Literature
In the first half of the 20th century, the literary and art scenes were closely intertwined, with writers and artists developing a number of collaborative projects. In manifestos like the Manifesto da Poesia Pau-Brasil (1924) and Manifesto Antropófago (1928), writer Oswald de Andrade called for the emergence of a Brazilian culture in its own right that would liberate itself from European influence. At the same time, he employed the aesthetic devices of the European avant-garde and the figure of the wild cannibal (Antropofago). The portrayal of this figure was influenced by European authors during the course of Brazil’s colonisation and is considered problematic from a contemporary perspective. For example, the Indigenous legends that were published by the artist Vicente do Rego Monteiro became a major source of inspiration for a number of – mainly white – writers in São Paulo, including Mário de Andrade, Raul Bopp, and Guilherme de Almeida. These writers travelled throughout the different regions of Brazil in the hope of tracing their Brazilian heritage among the Indigenous peoples of the Amazon region, or in the Afro-Brazilian culture in the country’s north-east. In terms of their formal elements, the majority of the publications in question resemble Futurist, Dadaist, or Surrealist literature. However, literature also shifted course with the advent of the dictatorship in 1937, with writers adopting a more realistic style, and social themes coming to the fore. It was not until Juscelino Kubitschek was elected to the presidency in 1956 that things began to open up again, with literature once again becoming more diverse and experimental.
More Than Twelve Ways to Read Brazil
1920s: The collection of poems Pauliceia desvairada (Hallucinated City) sees Mário de Andrade invent a rhythm in response to the transformation of the city of São Paulo. In 1924, Oswald de Andrade published the Manifesto da Poesia Pau-Brasil, an article in which the author proposes exporting Brazilian poetry or even culture as a counterpoint to the ongoing import to Brazil of European artistic ideas.

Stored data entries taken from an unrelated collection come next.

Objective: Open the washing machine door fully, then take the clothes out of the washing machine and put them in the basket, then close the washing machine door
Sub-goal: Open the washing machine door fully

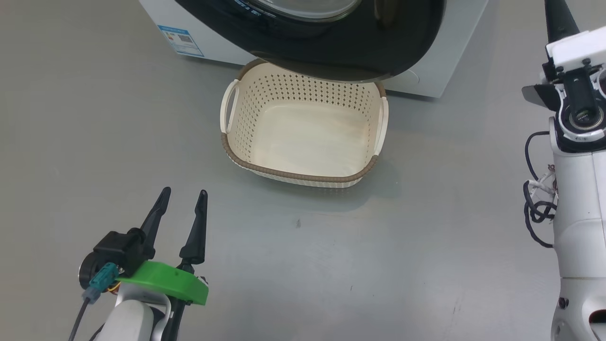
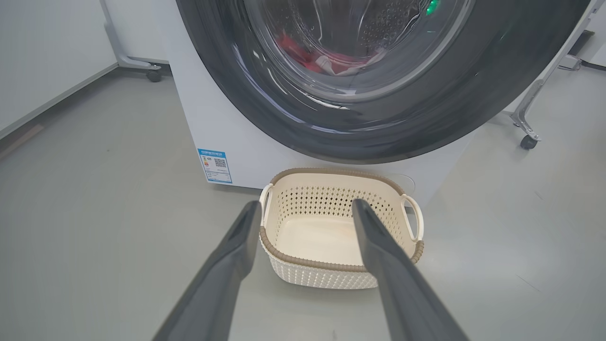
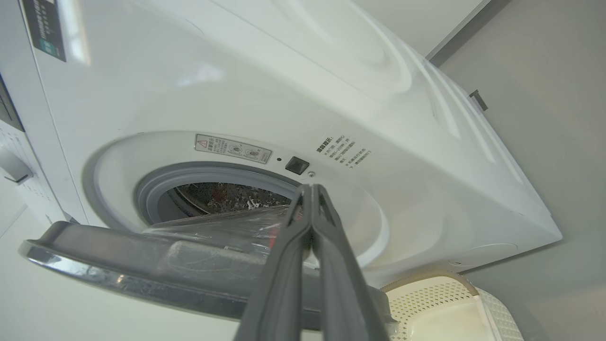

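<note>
Washer door (image 3: pixel 123 265) is seen ajar w/ R gripper (image 3: pixel 310 189) pressed together by the gap, L gripper (image 1: pixel 184 192) spread apart nr basket (image 1: pixel 284 173) set below door, red clothes (image 2: pixel 303 52) seen inside washer (image 2: pixel 213 128).

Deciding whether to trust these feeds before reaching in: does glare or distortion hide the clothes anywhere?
Left wrist view: reflections streak the washing machine door, yet the clothes show red through it. Right wrist view: drum dim, right gripper soft up close. Head view: even light.
</note>
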Robot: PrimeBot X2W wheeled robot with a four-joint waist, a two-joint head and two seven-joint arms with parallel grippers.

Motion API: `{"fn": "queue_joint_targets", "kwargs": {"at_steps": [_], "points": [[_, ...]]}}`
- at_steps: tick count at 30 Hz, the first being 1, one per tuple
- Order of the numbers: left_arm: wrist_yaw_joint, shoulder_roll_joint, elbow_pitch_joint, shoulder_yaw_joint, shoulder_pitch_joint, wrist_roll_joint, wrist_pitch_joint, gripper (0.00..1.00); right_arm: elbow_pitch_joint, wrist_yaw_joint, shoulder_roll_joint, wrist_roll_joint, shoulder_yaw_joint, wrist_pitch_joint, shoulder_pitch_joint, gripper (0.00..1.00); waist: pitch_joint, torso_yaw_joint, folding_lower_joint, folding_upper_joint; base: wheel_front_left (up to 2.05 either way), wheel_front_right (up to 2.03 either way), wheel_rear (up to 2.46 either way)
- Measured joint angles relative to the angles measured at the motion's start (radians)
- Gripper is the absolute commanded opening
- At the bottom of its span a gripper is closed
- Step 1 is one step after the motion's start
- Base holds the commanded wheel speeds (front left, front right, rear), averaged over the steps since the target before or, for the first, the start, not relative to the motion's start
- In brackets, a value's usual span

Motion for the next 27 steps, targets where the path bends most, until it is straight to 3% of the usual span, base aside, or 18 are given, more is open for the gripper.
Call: {"fn": "queue_joint_targets", "kwargs": {"at_steps": [9, 27], "points": [[0.000, -0.004, 0.018, -0.027, -0.012, -0.011, 0.000, 1.00, 0.072, -0.058, -0.002, 0.114, -0.010, 0.165, -0.099, 0.00, 0.017, 0.047, 0.0000, 0.0000, 0.00, 0.00, 0.00], [0.000, -0.007, 0.031, -0.024, -0.012, -0.013, 0.000, 1.00, 0.167, -0.105, 0.017, 0.226, -0.026, 0.321, -0.236, 0.00, 0.023, 0.089, 0.0000, 0.0000, 0.00, 0.00, 0.00]]}}
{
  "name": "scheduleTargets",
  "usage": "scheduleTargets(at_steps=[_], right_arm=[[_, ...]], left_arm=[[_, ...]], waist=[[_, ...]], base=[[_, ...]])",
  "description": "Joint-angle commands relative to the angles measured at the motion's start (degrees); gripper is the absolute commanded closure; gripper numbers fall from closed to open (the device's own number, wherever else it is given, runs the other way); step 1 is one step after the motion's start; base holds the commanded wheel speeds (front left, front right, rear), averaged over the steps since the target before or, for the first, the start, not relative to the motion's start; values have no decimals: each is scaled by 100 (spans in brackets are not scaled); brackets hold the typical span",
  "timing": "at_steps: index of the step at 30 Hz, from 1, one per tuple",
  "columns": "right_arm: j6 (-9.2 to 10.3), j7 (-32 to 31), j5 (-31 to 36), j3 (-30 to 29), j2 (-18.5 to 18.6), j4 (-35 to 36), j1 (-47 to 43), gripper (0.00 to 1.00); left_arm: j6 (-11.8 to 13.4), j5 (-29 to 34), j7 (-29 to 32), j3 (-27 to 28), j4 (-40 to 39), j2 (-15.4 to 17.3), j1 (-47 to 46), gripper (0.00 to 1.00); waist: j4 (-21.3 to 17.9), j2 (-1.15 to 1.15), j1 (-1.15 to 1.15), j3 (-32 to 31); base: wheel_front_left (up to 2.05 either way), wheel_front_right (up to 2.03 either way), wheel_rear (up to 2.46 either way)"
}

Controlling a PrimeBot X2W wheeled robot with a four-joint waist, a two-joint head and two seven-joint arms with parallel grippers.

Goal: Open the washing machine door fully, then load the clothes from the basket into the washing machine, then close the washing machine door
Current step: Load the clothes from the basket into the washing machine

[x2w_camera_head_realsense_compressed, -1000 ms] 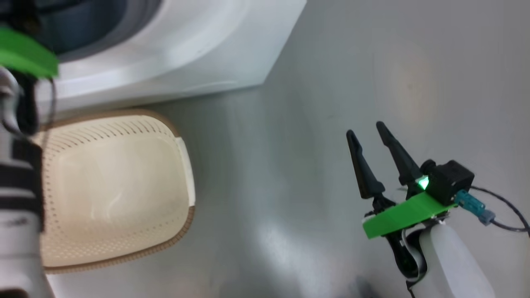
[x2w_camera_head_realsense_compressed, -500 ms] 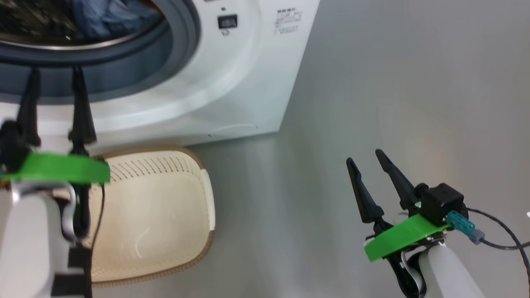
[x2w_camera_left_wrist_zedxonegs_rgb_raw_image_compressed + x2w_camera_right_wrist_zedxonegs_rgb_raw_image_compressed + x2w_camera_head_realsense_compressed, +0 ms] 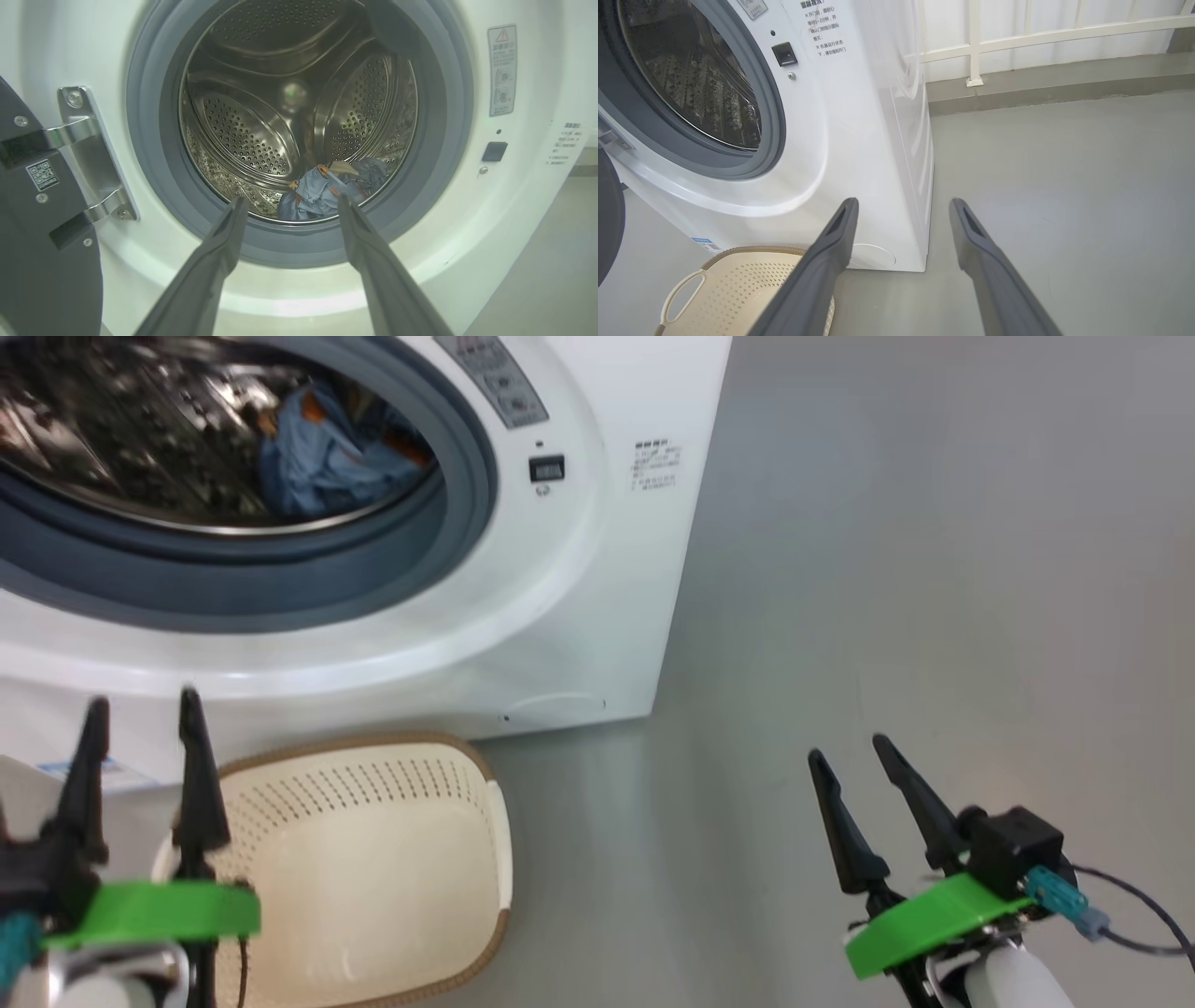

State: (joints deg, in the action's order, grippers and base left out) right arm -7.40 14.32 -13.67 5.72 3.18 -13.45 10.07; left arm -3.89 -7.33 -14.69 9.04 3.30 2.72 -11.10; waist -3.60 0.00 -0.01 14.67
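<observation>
The washing machine stands with its drum mouth uncovered. The light blue clothes lie in a bundle at the bottom of the steel drum. The washing machine door is swung out on its hinge at the left of the left wrist view. The cream basket sits empty on the floor below the machine front. My left gripper is open and holds nothing, above the basket's left side and facing the drum. My right gripper is open over the bare floor to the right.
Grey floor stretches to the right of the machine. A white railing and a low kerb run along the back in the right wrist view. A dark cable trails from my right wrist.
The head camera has tilted up, bringing the drum and the clothes into view. My left gripper has drawn back from the drum mouth to above the basket. The right gripper has stayed put.
</observation>
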Motion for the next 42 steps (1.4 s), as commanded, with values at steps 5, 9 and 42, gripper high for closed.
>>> scheduleTargets(at_steps=[5, 9, 42], right_arm=[[-9, 68, 143, 69, -29, 171, -253, 0], [-9, 68, 180, 90, -29, 169, -356, 0], [-9, 68, 422, -34, -30, 281, -681, 0]], left_arm=[[-46, 64, -30, 288, -405, 69, 603, 0], [-41, 64, -30, 308, -505, 44, 962, 0], [564, -358, -30, -52, -725, 16, 2226, 0]], waist=[[31, 0, 1, -563], [7, 0, 1, -791], [-8, 0, 1, -1424]], base=[[0, 0, 0], [0, 0, 0], [0, 0, 0]])
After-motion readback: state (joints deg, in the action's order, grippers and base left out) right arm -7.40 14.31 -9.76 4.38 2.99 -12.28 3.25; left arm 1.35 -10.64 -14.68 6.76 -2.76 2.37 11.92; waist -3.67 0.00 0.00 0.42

Although they harboured different perceptions of Brazil, Mário de Andrade and Oswald de Andrade wrote two masterworks published in 1928: Oswald’s Manifesto Antropófago and Mário’s Macunaíma. The former involves an exercise in cultural devouring, in which the act of “eating” European culture is seen to contribute to the development of a Brazilian art in its own right; in the latter, the “hero with no character,” who acts as the protagonist of the novel, changes race and gender several times throughout the course of his journey from the north to the south of Brazil. In both works, there is a reconfiguration of the national literary status quo with several different layers and an emphasis on the orality and prosody of the Brazilian language.
1930s: In Raul Bopp’s 1931 poem Cobra Norato, the myth of the anaconda in the Amazon rainforest takes centre stage. Between 1954 and 1958, Bopp was the Embassador of Brazil in Bern.
In the 1930s, several intellectuals analysed the historical sources of what was considered Brazilian culture. Two major works to emerge from this exploration are Casa grande e senzala (The Masters and the Slaves) by Gilberto Freyre and Raízes do Brasil (Roots of Brazil) by Sergio Buarque de Holanda. According to Freyre, even though the architecture of colonisation engendered fissures between the white European “masters” and the enslaved Black African population, the intermingling of the two groups was ultimately inevitable. Sérgio Buarque, on the other hand, outlines in his text what he describes as the phenomenon of “cordiality” among Brazilians, with all its contradictions.
1940s: With her 1943 debut novel Perto do coração selvagem (Near to the Wild Heart), Clarice Lispector reveals with density and simplicity several of the emotions of human beings. The poet Carlos Drummond de Andrade published with A rosa do povo (The People’s Rose) a poetry anthology in which the individual, the nation, and the whole world are all balanced in his poetic compositions.
1950s: Cecília Meireles’ poetry collection Romanceiro da Inconfidência (The Romance of the Conspiracy) published in 1953, channels a chorus of historical voices from the Inconfidência Mineira (Minas Gerais Conspiracy), which was an unsuccessful separatist movement in Brazil.
In 1956, João Guimarães Rosa reinvented the Brazilian literary language with Grande sertão: veredas (Bedeviled in the Badlands). The magic universe that is the country’s sertão (or hinterland) region is filled with neologisms, archaic expressions, and all the small paths (veredas) of the northern part of Minas Gerais. Ultimately, all paths, both geographic and linguistic, are interconnected.
At the end of the 1950s, a group of three young poets (Augusto de Campos, Haroldo de Campos, and Décio Pignatari) penned a manifesto in which they laid the foundations for a new way of reading and making poetry: Plano piloto para a poesia concreta. Integrating design, visuality, and sound, concrete poetry would come to constitute a landmark for poetry in the decades and generations that followed.